The elementary school shooting that killed 19 children and two adults in Texas was the 212th mass shooting this year, and the 27th school shooting. Among the dead who were identified in the shooting at the elementary school in Uvalde, Texas, were fourth-grade teacher Eva Mireles and fourth-graders Xavier Lopez, 10, and Amerie jo Garza, who had just turned 10 on May 10. Many of the shooting victims were children of Customs and Border Patrol agents.
The shooting occurred just 10 days after another shooting killed 10 people in a Buffalo, N.Y., supermarket.
Victims of this year’s shootings range from a young Eagle Scout and a 24-year-old UCLA graduate student to an Afghan refugee who had worked as an interpreter for the U.S. Army. A 70-year-old nurse was murdered at a bus stop on the way to work; a 19-year-old Burger King cashier was robbed at gunpoint, then killed after handing over the money. An eight-year-old boy was shot outside of Chicago, and a pregnant woman was shot to death just after arriving home from her baby shower.
Tuesday’s shooting again raised questions about why the country is not doing more to prevent guns from getting into the hands of the wrong people. The U.S. House of Representatives passed the Gun Violence Prevention and Community Safety Act of 2020, but Senate Republicans have not allowed the bill to come to a vote in that chamber.
Opponents of gun control legislation cite the Second Amendment to the Constitution: “A well regulated militia, being necessary for the security of a free state, the right of the people to keep and bear arms, shall not be infringed.” Gun control supporters point out that, for the Framers, to “bear arms” meant to be part of an organized militia.
What the Framers intended and how the Second Amendment is interpreted have varied through the years.

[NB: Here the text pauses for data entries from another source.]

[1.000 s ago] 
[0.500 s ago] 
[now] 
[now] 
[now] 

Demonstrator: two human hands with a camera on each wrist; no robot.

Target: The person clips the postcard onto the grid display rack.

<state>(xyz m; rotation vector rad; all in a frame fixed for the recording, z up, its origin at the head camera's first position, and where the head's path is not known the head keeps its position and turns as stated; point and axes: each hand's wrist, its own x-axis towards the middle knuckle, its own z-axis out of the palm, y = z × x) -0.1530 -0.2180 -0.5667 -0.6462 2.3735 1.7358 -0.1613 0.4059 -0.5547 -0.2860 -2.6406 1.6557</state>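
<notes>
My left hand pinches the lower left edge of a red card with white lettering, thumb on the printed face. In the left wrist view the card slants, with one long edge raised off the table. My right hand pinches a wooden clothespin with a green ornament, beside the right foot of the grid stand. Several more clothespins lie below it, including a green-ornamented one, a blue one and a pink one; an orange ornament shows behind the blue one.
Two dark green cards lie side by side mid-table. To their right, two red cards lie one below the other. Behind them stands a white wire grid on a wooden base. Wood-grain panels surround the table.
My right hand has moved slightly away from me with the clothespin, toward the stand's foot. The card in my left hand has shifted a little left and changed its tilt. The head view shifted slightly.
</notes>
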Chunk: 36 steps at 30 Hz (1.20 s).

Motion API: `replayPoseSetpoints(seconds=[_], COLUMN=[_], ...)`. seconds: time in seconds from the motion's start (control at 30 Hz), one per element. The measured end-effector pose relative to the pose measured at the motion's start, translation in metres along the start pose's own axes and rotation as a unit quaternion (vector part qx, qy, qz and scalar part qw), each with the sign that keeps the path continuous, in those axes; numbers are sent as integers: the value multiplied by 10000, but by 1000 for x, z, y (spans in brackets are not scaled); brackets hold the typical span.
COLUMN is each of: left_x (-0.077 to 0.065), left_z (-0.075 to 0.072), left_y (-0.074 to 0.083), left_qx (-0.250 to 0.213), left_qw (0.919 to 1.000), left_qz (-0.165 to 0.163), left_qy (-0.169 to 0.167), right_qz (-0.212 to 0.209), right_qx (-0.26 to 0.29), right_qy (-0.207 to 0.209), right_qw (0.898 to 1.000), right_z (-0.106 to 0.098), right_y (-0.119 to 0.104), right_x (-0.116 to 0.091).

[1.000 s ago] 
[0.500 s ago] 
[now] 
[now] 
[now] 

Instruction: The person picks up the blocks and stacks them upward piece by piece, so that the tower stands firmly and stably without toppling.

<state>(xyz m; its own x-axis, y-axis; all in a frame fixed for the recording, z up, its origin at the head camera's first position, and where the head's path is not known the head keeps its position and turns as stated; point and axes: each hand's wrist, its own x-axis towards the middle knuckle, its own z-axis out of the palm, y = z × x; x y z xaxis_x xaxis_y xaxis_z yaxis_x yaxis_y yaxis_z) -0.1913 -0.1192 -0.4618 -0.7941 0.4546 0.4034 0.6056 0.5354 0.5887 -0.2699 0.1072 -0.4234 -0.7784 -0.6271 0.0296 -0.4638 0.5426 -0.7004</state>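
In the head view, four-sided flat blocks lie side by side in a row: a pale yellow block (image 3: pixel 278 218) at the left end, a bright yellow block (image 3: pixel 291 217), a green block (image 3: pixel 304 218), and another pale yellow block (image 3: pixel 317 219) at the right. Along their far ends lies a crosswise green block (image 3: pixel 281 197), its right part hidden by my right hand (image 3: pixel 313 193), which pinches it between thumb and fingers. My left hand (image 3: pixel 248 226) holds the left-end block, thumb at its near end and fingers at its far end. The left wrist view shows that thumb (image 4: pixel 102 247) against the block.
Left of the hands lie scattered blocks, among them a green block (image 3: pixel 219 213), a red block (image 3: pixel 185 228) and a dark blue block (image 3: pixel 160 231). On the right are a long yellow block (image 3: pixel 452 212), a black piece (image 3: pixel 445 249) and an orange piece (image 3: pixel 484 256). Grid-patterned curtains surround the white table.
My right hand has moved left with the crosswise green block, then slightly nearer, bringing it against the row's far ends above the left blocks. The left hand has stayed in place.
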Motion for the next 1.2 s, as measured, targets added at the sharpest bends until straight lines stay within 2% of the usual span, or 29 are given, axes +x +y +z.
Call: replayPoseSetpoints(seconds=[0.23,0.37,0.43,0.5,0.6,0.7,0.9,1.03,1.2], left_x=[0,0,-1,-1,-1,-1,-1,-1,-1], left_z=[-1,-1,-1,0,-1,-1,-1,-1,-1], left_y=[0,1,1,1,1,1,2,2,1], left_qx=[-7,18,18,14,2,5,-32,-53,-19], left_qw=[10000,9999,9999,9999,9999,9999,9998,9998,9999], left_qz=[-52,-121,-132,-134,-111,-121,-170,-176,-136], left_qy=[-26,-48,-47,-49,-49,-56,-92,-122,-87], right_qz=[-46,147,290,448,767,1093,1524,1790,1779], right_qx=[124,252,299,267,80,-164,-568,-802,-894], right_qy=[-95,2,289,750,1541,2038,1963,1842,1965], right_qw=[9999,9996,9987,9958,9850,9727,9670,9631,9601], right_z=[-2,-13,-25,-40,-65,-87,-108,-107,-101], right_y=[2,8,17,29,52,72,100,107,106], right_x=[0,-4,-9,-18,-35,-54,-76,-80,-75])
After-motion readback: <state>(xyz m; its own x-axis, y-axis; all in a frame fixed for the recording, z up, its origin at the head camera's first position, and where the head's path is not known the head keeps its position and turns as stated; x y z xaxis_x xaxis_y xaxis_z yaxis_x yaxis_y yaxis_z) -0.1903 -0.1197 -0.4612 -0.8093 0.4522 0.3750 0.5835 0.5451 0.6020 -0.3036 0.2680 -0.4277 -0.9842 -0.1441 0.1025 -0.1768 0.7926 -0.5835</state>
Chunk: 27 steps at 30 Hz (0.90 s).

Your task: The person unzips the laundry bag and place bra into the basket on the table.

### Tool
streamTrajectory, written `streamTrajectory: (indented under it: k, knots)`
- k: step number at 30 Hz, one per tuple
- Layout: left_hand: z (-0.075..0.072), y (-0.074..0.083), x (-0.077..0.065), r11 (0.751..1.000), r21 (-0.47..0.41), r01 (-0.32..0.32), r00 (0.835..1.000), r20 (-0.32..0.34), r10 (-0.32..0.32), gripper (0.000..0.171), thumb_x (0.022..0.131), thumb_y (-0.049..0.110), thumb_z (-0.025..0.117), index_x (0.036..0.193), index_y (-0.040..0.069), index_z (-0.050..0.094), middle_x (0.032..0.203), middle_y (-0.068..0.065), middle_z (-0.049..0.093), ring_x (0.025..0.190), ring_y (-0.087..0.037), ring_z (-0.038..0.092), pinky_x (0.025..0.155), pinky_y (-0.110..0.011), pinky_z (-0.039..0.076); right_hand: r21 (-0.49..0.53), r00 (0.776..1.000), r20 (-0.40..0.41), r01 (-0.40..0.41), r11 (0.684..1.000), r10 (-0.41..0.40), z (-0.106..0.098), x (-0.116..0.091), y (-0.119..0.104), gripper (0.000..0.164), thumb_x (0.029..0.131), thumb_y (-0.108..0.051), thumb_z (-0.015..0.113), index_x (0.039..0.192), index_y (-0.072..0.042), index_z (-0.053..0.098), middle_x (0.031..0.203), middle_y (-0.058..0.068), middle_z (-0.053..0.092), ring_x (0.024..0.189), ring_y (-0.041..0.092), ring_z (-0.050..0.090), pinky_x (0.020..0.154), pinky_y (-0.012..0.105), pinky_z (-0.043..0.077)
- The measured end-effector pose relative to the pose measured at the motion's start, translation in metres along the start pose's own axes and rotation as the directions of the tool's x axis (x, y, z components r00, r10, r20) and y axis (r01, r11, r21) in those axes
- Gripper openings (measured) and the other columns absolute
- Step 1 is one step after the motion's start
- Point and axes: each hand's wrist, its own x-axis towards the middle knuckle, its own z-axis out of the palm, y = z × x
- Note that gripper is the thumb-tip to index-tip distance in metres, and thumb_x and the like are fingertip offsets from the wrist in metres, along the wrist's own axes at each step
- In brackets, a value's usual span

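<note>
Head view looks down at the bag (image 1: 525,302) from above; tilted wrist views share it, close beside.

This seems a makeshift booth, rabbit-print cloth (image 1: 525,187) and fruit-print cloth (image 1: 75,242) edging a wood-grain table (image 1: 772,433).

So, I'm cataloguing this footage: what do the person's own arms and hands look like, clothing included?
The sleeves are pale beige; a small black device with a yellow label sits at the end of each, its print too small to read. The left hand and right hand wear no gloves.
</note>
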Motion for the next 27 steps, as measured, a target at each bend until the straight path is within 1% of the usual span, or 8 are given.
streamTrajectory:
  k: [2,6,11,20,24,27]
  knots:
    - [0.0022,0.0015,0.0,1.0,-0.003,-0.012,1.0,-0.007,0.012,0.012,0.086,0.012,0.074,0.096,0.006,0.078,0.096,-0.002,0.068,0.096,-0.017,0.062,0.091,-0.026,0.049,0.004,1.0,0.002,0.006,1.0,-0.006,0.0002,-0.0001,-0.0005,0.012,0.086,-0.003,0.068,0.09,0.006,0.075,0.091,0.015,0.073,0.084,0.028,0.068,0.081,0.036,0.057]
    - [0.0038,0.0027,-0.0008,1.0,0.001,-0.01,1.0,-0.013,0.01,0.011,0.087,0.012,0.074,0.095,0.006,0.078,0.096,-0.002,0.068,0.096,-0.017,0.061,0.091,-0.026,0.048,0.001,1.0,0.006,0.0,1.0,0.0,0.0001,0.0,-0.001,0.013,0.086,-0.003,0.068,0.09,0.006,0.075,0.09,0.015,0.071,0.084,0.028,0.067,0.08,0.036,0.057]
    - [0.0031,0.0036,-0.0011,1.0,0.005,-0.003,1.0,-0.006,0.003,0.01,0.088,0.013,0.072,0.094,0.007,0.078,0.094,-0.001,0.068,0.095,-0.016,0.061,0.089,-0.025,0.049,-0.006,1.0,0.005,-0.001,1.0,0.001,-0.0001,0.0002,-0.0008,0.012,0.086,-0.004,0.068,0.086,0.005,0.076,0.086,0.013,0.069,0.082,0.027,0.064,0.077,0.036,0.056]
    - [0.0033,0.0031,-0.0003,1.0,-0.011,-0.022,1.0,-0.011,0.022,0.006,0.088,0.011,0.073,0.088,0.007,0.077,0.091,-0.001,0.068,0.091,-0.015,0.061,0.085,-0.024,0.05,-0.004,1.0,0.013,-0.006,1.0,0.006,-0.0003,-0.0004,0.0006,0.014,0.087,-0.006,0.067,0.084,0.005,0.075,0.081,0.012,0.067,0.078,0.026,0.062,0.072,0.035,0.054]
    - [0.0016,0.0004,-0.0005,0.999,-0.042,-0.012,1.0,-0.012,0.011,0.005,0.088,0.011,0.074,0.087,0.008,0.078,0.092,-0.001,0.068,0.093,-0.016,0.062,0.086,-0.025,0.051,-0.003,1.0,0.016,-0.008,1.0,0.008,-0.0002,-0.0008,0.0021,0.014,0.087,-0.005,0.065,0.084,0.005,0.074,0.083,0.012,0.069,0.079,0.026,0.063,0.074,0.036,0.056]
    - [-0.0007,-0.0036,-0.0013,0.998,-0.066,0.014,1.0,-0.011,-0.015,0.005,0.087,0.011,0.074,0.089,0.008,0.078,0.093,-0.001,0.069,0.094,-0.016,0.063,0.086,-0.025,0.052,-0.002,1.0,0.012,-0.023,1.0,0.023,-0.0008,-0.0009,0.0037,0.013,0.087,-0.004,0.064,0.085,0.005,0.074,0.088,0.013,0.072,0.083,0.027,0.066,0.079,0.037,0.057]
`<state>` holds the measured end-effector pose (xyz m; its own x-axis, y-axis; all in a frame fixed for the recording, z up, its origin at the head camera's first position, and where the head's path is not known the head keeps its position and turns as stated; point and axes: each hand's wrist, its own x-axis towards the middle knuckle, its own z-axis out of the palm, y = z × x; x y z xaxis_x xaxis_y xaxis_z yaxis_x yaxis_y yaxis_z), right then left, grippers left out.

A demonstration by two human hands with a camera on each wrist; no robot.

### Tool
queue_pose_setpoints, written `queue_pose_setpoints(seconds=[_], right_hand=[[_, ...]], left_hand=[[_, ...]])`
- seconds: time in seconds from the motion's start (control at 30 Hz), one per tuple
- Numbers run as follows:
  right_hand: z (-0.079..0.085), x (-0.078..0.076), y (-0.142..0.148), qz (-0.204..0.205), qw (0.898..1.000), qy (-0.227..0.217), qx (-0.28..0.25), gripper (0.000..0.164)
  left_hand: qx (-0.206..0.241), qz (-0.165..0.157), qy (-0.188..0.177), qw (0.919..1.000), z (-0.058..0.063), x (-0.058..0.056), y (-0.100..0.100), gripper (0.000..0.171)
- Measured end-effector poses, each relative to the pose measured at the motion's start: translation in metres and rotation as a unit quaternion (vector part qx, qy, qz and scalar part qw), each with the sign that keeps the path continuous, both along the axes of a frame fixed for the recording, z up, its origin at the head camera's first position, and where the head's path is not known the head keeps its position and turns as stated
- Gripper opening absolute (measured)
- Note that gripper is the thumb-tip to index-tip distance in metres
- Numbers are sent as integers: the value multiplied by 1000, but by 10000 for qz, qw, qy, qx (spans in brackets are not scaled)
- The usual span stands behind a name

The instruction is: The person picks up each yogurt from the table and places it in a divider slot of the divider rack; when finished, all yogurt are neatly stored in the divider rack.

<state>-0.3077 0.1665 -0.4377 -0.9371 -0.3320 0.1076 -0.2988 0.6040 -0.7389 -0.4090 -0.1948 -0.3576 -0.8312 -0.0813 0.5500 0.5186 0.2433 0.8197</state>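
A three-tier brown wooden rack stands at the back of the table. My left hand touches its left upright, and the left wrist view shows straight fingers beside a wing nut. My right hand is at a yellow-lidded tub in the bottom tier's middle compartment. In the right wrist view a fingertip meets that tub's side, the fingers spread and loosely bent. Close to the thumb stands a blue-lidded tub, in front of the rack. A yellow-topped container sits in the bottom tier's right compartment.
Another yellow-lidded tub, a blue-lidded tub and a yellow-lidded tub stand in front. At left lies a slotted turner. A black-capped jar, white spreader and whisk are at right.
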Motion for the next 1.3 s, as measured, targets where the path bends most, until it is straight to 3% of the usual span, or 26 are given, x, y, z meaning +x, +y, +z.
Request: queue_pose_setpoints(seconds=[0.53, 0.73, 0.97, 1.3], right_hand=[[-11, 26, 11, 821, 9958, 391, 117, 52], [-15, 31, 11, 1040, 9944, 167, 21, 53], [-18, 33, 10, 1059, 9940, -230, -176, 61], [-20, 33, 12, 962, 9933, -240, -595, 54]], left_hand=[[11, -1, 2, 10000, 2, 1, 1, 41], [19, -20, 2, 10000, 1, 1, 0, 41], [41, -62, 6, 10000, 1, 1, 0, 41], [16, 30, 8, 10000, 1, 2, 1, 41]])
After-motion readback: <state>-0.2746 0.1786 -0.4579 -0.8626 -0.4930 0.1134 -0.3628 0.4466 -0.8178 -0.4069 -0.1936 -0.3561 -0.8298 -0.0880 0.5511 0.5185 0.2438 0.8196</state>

The Tennessee Supreme Court wrote in 1840, “A man in the pursuit of deer, elk, and buffaloes might carry his rifle every day for forty years, and yet it would never be said of him that he had borne arms; much less could it be said that a private citizen bears arms because he has a dirk or pistol concealed under his clothes, or a spear in a cane.”
When the National Rifle Association formed in New York in 1871, it sought to improve the marksmanship skills of American citizens who might be called upon to fight in another war, as well as to promote the British sport of elite shooting. Civil War veterans saw it as a chance to hone their former skills, and rifle clubs sprang up across the nation.
Alliance with gun manufacturers was strictly forbidden. In 1925, when the secretary of the NRA was accused of taking money from ammunition and arms manufacturers, the organization barred him from membership and sued him. NRA officers insisting on the right of citizens to own rifles and handguns also worked hard to distinguish between access to guns for hunting, target shooting, and protection, and criminals and mentally ill people, who should not have the weapons. In 1931, the NRA supported federal legislation that limited concealed weapons, prevented possession by criminals, the mentally ill, and children, and required that all dealers be licensed and that they conduct background checks before delivery. It backed the 1934 National Firearms Act and parts of the 1968 Gun Control Act.
That nuanced approach to gun ownership changed in the 1970s. Until 1959, every argument on the Second Amendment concluded that it was not intended to guarantee individuals the right to own a gun. In the 1970s, however, legal scholars funded by the NRA had begun to argue that the Second Amendment did exactly that. In 1980, the NRA for the first time endorsed a presidential candidate, Ronald Reagan. The Republican platform that year opposed the federal registration of firearms. After the attempted assassination of the president, and the resulting passage of the Brady Bill in 1993, the NRA paid for lawsuits in nine states to strike down the legislation.
Having become involved in national politics, the NRA received more and more money from gun and ammunition manufacturers. By 2000, it was one of the three most powerful lobbies in Washington, D.C. The NRA spent more than $40 million on the 2008 election, the year of the landmark Supreme Court decision of District of Columbia v. Heller which struck down gun regulations and declared that the Second Amendment protects an individual’s right to keep and bear arms.
At the same time, those who say the Second Amendment’s reference to bearing arms only applies to militias have a problem: All 50 states prohibit private militias and military units from engaging in activities such as law enforcement activities. Only State Defense Forces (Guards, Reserves, and State Militias) and Naval Militias are recognized. That truly is a restriction on the Second Amendment.
Beyond such legal matters is the question of whether better gun control legislation can stop the violence. Many of the shooters have undetected mental health problems that are not apparent until after the carnage has occurred. It may go beyond mental health, as well: Social discourse has broken down and Americans are no longer talking to those who do not share their beliefs. I’ll end with a quote from Common Sense with Bari Weiss:
The social rot that’s come over America, the nihilism and hatred of each other, is part of the cause here. The dissolution of our social ties — and with them the accountability and responsibility that an actual community demands — has allowed insanity to fester unnoticed. Lockdowns accelerated the isolation, the purposelessness, the lack of meaning that was already overcoming us.